Aim of the exercise:
Take the lines below between the one holding "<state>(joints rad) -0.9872" and the one holding "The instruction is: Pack", inclusive, and copy them exactly. Add nothing.
****
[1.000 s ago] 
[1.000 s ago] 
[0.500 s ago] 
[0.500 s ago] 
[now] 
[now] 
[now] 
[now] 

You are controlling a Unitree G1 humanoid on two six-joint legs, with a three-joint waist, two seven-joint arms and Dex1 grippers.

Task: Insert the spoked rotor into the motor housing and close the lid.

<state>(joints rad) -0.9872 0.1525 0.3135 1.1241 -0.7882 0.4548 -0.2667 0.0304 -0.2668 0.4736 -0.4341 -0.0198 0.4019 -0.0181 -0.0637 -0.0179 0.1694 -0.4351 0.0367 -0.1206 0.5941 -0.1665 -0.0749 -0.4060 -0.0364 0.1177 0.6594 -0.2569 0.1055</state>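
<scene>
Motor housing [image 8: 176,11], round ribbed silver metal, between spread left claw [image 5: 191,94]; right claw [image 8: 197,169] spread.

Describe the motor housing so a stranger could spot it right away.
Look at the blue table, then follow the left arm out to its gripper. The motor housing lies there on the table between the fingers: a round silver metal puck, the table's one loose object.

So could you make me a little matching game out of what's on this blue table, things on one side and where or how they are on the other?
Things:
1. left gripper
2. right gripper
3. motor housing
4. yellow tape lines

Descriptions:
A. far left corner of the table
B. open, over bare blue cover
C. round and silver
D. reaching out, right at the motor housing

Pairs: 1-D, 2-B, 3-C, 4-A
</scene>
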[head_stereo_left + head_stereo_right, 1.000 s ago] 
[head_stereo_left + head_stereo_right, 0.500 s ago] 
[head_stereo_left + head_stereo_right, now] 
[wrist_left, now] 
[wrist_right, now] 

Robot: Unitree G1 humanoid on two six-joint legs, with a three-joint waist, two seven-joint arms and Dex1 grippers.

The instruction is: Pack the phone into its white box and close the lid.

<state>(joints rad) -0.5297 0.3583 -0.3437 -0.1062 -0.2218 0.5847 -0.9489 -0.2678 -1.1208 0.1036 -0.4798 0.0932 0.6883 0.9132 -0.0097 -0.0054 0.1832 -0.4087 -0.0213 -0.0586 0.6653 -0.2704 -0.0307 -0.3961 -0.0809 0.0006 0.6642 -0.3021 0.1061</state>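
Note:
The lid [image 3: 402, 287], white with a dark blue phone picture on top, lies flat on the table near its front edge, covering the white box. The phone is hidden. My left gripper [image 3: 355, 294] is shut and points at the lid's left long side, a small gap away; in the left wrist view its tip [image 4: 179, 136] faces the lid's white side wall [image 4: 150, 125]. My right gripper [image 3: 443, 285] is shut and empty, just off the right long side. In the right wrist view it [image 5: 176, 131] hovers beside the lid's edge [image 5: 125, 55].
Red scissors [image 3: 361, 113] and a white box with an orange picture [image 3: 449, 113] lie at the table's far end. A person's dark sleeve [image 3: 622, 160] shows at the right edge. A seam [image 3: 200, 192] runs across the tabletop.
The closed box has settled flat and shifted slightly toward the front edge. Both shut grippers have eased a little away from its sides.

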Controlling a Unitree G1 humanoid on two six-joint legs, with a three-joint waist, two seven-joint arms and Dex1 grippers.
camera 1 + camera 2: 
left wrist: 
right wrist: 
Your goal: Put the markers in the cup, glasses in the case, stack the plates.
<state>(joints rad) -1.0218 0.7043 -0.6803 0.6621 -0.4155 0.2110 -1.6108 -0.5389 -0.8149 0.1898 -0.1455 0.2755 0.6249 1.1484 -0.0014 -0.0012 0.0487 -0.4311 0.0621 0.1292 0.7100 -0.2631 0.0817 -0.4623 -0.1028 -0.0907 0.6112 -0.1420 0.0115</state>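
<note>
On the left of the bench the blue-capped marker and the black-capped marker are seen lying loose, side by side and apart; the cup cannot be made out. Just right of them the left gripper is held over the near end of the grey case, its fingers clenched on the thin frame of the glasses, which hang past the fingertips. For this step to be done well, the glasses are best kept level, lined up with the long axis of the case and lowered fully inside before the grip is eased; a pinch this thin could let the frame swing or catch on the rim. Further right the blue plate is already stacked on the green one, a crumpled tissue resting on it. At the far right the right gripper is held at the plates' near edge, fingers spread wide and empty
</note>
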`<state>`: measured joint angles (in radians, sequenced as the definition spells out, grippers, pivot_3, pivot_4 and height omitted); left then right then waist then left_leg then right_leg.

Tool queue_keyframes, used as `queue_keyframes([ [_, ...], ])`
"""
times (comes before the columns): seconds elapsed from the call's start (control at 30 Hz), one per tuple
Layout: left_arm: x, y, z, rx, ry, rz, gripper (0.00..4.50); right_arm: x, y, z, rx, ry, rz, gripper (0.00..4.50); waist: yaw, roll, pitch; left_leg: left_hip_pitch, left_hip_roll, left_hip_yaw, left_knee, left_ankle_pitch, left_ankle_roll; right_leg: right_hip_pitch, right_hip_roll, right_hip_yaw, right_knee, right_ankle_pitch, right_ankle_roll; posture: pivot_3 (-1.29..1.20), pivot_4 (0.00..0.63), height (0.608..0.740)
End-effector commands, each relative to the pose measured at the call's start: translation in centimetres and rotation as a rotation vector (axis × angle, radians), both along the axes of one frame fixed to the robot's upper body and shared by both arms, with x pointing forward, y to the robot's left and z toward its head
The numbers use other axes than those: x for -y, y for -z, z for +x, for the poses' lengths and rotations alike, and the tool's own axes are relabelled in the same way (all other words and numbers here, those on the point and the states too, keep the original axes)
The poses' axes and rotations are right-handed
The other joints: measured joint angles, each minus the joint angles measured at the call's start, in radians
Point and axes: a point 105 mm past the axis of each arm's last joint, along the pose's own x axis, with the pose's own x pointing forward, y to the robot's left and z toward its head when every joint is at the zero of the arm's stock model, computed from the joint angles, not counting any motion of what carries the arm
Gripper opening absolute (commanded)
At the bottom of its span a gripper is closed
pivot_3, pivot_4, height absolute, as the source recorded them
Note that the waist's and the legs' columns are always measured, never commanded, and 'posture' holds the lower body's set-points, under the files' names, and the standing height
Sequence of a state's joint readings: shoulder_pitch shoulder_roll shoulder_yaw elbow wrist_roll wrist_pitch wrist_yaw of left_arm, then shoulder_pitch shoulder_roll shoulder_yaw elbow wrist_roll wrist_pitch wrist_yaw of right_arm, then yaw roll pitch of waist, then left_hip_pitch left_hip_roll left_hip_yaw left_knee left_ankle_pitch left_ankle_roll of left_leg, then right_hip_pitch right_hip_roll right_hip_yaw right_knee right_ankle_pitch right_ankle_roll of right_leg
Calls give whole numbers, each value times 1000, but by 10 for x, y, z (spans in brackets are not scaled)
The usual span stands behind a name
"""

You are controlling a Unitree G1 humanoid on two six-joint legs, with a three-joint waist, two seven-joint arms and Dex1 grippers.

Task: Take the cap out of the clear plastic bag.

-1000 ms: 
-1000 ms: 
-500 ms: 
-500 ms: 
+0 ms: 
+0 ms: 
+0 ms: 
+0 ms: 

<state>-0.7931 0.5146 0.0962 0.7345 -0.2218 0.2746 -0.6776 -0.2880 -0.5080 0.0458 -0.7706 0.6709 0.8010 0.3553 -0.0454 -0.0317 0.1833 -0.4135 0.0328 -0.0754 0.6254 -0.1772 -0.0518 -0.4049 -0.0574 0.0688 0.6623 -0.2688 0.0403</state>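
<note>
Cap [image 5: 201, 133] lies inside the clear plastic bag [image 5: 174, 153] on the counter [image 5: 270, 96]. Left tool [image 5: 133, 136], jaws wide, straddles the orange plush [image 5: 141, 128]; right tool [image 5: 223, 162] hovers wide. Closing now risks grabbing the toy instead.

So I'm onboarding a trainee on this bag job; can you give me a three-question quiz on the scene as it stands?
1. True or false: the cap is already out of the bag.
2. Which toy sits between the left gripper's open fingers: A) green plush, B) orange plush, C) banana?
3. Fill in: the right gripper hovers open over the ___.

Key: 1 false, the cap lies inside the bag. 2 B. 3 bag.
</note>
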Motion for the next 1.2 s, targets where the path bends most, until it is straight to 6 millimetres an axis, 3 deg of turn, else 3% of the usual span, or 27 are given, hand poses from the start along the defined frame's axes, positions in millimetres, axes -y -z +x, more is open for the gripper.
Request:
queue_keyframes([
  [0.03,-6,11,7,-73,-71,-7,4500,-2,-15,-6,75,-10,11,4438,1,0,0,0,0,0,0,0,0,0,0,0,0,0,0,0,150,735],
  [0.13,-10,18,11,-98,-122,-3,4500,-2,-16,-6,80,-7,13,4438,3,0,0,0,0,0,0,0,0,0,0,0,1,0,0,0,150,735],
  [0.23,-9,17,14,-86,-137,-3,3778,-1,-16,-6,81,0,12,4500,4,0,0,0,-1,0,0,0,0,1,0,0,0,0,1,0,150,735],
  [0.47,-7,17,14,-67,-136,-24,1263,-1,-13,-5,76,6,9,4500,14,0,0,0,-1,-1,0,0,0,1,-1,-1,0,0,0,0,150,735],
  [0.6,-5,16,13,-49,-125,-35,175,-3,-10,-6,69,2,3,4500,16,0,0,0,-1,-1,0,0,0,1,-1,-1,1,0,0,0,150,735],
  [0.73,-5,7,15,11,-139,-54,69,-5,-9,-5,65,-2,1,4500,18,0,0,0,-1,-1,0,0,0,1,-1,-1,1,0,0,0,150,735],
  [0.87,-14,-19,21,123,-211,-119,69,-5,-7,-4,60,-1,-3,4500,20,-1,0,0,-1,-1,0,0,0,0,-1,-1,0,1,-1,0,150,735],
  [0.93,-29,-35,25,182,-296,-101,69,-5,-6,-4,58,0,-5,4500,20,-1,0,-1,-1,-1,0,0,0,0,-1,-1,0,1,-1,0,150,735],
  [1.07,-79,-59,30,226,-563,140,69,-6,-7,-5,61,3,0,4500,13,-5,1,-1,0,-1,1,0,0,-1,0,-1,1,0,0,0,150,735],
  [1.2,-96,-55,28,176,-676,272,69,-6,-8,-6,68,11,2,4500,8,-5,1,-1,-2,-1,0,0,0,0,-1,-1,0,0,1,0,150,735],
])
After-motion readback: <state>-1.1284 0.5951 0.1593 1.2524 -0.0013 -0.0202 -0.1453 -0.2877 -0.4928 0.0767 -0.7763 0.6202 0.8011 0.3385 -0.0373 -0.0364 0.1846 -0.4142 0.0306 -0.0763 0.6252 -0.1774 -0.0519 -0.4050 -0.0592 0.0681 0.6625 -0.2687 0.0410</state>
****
Result of the exercise:
<state>(joints rad) -0.9872 0.1525 0.3135 1.1241 -0.7882 0.4548 -0.2667 0.0304 -0.2668 0.4736 -0.4341 -0.0198 0.4019 -0.0181 -0.0637 -0.0179 0.1694 -0.4351 0.0367 -0.1206 0.5941 -0.1665 -0.0749 -0.4060 -0.0364 0.1177 0.6594 -0.2569 0.1055</state>
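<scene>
Motor housing [image 8: 176,11], round ribbed silver metal, between spread left claw [image 5: 191,94]; right claw [image 8: 197,169] spread.

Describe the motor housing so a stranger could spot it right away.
Look at the blue table, then follow the left arm out to its gripper. The motor housing lies there on the table between the fingers: a round silver metal puck, the table's one loose object.

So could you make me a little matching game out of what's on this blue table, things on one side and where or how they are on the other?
Things:
1. left gripper
2. right gripper
3. motor housing
4. yellow tape lines

Descriptions:
A. far left corner of the table
B. open, over bare blue cover
C. round and silver
D. reaching out, right at the motor housing

Pairs: 1-D, 2-B, 3-C, 4-A
</scene>
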[head_stereo_left + head_stereo_right, 1.000 s ago] 
[head_stereo_left + head_stereo_right, 0.500 s ago] 
[head_stereo_left + head_stereo_right, now] 
[wrist_left, now] 
[wrist_right, now] 

Robot: Unitree G1 humanoid on two six-joint legs, with a three-joint waist, two seven-joint arms and Dex1 grippers.

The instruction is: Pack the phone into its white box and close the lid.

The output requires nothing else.